The other dimension is less visually exciting, but will doubtlessly make for some very interesting puzzles when combined with the other dimensions. The “slow motion” dimension does pretty much exactly what it says on the tin, slowing everything in the environment down when the player switches over to it. The machine that powers these dimensional shifts had space for four dimensions at once, so we can probably expect at least two more.

Swift talks briefly about the game’s story. The player is put in the shoes of a nameless child, dropped off on their uncle’s door step. That uncle, a scientist who goes by the handle of Fitz Quadwrangle, disappears early on, and it’s up to the player to navigate their way through his laser-filled manor/laboratory, which laughs in the face of health and safety regulations.
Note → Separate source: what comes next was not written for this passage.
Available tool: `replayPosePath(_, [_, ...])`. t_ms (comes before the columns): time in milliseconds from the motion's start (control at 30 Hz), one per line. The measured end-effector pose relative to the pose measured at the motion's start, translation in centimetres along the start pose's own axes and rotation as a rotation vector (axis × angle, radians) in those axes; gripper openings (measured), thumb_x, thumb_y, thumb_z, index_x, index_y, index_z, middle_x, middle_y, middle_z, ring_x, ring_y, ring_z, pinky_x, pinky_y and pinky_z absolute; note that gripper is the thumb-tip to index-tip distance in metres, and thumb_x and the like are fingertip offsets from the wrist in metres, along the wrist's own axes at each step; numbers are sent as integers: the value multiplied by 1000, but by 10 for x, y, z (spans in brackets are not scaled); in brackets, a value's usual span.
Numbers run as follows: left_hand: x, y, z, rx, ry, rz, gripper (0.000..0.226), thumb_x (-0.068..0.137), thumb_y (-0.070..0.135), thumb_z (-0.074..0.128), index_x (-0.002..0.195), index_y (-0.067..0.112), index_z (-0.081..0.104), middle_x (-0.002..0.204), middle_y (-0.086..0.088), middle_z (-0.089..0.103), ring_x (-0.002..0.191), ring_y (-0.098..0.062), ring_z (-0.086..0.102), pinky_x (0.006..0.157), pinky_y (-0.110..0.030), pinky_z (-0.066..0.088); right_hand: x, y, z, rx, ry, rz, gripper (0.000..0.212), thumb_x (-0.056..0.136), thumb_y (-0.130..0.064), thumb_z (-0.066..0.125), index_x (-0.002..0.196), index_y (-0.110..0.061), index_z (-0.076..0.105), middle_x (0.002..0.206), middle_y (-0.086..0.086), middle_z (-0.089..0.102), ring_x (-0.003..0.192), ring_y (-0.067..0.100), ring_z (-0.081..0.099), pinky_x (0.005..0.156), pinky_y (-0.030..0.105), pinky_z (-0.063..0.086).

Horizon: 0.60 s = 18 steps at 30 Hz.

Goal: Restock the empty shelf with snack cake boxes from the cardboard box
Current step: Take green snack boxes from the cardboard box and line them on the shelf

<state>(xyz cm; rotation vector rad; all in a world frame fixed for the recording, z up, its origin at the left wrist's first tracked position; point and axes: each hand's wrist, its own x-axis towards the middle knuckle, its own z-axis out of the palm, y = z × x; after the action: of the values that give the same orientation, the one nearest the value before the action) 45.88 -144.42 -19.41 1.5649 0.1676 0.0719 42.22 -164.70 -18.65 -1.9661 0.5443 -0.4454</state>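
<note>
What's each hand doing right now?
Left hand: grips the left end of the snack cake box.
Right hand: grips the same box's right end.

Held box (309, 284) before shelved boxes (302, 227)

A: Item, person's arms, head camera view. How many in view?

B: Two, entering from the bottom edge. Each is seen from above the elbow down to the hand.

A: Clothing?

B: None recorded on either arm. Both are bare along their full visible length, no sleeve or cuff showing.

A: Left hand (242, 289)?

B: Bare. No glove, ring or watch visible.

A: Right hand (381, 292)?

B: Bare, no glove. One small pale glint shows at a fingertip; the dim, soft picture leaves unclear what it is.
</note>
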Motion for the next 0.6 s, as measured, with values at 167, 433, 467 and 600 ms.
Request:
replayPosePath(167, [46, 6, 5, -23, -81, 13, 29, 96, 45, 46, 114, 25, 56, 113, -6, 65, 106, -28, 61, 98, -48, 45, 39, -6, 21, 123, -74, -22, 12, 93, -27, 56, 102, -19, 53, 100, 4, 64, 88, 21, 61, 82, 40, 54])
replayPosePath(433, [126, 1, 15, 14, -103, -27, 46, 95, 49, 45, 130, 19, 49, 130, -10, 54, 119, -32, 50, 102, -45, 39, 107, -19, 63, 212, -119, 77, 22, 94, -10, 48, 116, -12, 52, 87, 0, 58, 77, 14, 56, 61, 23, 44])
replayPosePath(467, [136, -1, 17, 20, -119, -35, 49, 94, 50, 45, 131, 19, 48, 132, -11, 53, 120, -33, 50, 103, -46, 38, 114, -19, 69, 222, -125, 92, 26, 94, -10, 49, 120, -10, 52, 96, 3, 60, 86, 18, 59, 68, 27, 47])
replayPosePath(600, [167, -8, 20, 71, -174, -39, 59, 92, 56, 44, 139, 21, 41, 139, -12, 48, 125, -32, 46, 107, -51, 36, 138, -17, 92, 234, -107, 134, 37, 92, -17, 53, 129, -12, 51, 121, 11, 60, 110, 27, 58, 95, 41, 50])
I admit, I was a little disappointed when Swift left Valve back in 2009 to join Airtight Games. Airtight’s only effort at that point was Dark Void, and the only thing that game had in common with the seminal puzzler Portal was a propensity to make the player feel mildly nauseous. Regardless, putting Swift in charge of her own team was a wise move on Airtight’s part, because even this short tidbit of gameplay is giving me that same feeling early videos of Portal did. A slight tingle in the stomach that says “this is something really special.”

Quantum Conundrum will be four to six hours long and will be arriving on PC, Xbox 360 and PlayStation 3 early next year.